# URGENT help needed: Issue with files on CF card



## dimi123 (Oct 12, 2013)

Hello everyone!

When I came back from a shooting i needed to download photos from one of the cards, but when the download started I realised it was the wrong card. I canceled, and used the one I needed. However, when I wanted to download the pictures from the first card it won't work anymore. It just stays at 1% and nothing happens. I tried everything I could think of. 

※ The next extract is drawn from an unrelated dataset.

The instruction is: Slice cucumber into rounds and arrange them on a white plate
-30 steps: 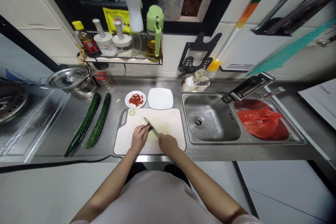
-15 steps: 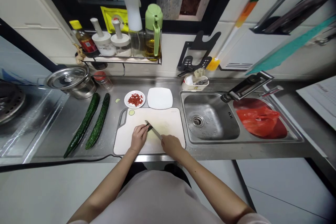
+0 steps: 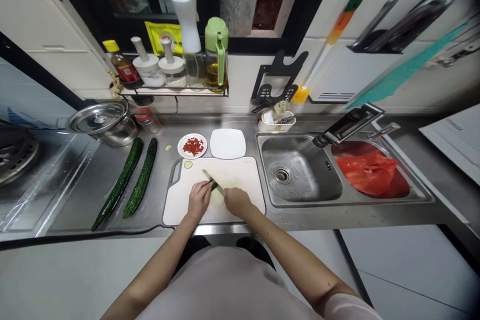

The photos were taken with a Canon 7D and I used a SanDisk 30 MB/s 200x 4GB. I use a Mac and usually download the pictures with Adobe Bridge Photo Downloader. I also tried downloading on a PC with the import camera program and it doesn't work. I even tried some recovery programs on my mac with no success. On the PC, Recuva initially found 490 files (on that card there are 486 photographs) but when I wanted to save them it only showed me around 150 photos from an older shoot and 1 random photo from today I can't even access. Then I tried copying the folder with the photographs but it won't work.

I have NOT formatted the card (only before usage) and I CAN see the photos on the camera and zoom in 100%. I could even see the previews on iPhoto, but was unable to download them. I desperately need fast help... I don't even want to think that I lost them. How could this happen?

Thank you for your time!


----------



## RVB (Oct 12, 2013)

Try viewing them in finder,if they're visible there you may be able to copy them into a folder..


----------



## Mt Spokane Photography (Oct 12, 2013)

The previews are thumbnail files, that's what you see in the camera as well.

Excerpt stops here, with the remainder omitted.